Con la conseguenza che, nel caso, risulta confermata l’assenza dei requisiti essenziali della fattispecie normativa, che impongono, per come va conclusivamente ribadito, che il quesito sia esplicito e collocato in una parte del ricorso a ciò specificatamente deputata e che lo stesso si risolva in una sintesi logico giuridica della questione che ha determinato l’instaurazione del giudizio, con l’individuazione, immediatamente percepibile da parte del giudice di legittimità, dell’errore di diritto che si assume compiuto e della diversa regola che si sarebbe dovuta applicare, realizzandosi, attraverso la risposta al quesito, quel collegamento fra la risoluzione del caso specifico e l’enunciazione di un principio giuridico generale, in assenza del quale l’investitura stessa del giudice di legittimità deve ritenersi inadeguata.

Il ricorso (che, peraltro, ripropone tesi già esaminate e disattese nei precedenti di questa Suprema Corte: v.
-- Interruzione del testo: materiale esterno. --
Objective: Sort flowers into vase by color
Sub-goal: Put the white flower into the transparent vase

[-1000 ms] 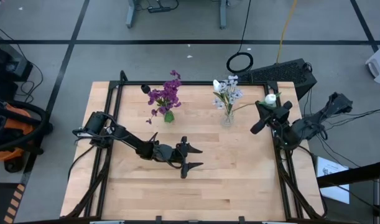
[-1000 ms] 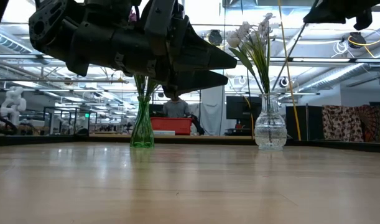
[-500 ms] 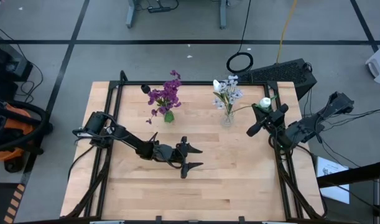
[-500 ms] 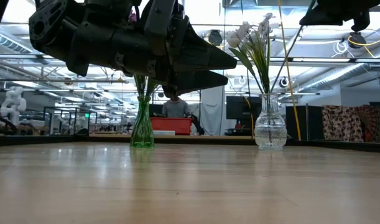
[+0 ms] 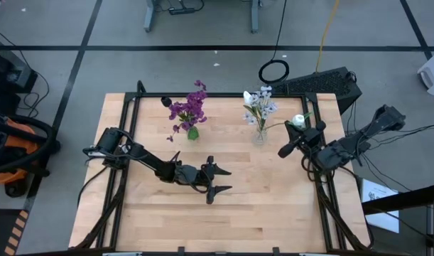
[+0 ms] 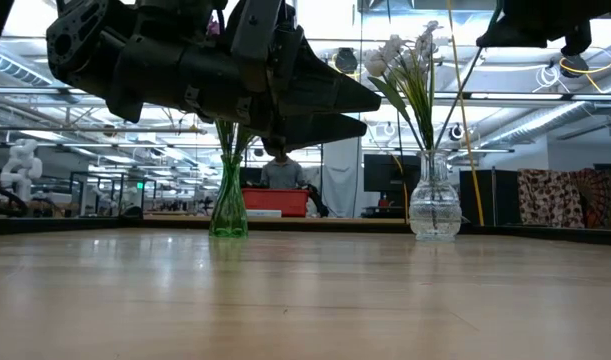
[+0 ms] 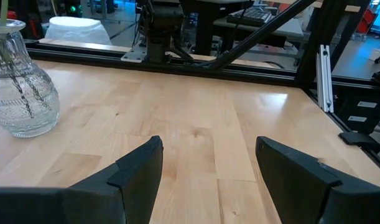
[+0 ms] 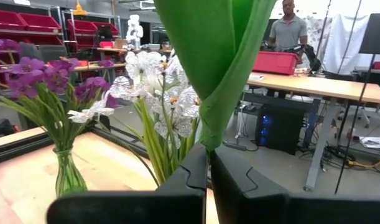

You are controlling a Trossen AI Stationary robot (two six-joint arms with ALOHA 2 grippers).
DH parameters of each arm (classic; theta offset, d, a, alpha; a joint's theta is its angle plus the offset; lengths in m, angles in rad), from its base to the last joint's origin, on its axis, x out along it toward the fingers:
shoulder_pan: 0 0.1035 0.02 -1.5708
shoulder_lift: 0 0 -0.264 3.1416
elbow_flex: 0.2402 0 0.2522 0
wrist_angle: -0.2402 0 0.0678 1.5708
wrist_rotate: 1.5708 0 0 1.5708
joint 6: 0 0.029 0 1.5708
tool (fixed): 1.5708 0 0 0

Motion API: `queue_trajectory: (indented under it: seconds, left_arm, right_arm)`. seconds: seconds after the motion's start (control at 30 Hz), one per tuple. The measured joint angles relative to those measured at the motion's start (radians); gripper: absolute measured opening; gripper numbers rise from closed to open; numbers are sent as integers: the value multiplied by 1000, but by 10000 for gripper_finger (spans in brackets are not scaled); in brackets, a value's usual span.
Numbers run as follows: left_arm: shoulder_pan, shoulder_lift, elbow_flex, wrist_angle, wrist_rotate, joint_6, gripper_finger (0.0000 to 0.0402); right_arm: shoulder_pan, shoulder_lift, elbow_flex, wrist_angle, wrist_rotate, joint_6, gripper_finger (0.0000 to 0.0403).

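My right gripper (image 5: 296,134) is shut on a flower with a white bud (image 5: 300,121), just right of the clear glass vase (image 5: 259,135). That vase holds white and pale lilac flowers (image 5: 259,103). The held flower's thin stem (image 6: 463,95) slants down toward the vase mouth; whether its end is inside, I cannot tell. A green vase (image 5: 193,133) to the left holds purple flowers (image 5: 188,108). My left gripper (image 5: 220,179) hovers open over the middle of the table (image 7: 196,134), with the clear vase (image 7: 18,93) ahead of it. My right gripper pinches the flower's green stem and leaf (image 8: 208,140) between its two shut fingers (image 8: 239,186). The green part rises up above the fingers. The flower is lifted clear of the table, bud uppermost, with its stem slanting down toward the clear vase.
A black frame (image 5: 124,142) runs along the table's edges. Bare wood lies between the two vases and across the table's near half (image 5: 266,206). People and workbenches show in the room beyond (image 8: 289,28).
My right gripper has carried the white-bud flower toward the table's left and a little toward its near edge, closer to the clear vase. It has stayed shut on the flower. My left arm has kept still.
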Motion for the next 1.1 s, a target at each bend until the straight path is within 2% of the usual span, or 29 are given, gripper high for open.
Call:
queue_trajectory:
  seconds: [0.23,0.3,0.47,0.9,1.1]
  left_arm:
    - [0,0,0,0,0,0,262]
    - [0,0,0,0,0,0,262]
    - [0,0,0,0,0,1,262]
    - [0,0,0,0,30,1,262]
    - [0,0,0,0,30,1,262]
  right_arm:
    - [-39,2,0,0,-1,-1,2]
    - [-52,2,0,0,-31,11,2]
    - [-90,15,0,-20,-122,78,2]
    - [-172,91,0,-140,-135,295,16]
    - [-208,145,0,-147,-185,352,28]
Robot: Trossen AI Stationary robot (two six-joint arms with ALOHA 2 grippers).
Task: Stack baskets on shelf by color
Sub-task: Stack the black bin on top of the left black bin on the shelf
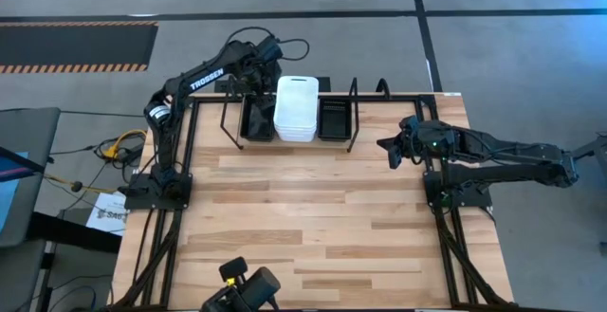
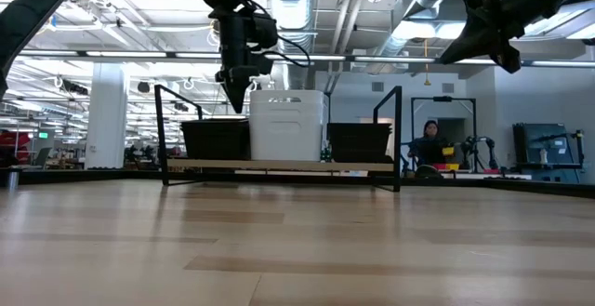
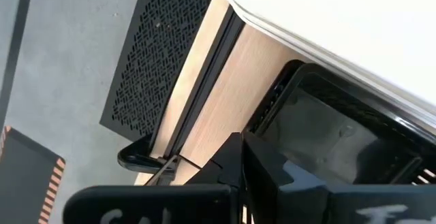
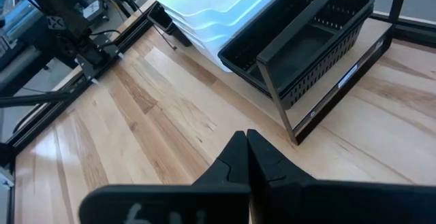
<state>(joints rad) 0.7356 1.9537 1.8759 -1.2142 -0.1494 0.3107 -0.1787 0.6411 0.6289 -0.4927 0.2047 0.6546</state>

Cass. n. 5306/2009; Cass. n. 17513/2010) va, pertanto, dichiarato inammissibile.

Le spese seguono la soccombenza.

P.Q.M.

La Corte dichiara inammissibile il ricorso e condanna i ricorrenti in solido al pagamento delle spese, che liquida in Euro 50,00 per esborsi ed in Euro 5.000,00 per onorari, oltre ad accessori di legge.

Così deciso in Roma, il 26 ottobre 2011.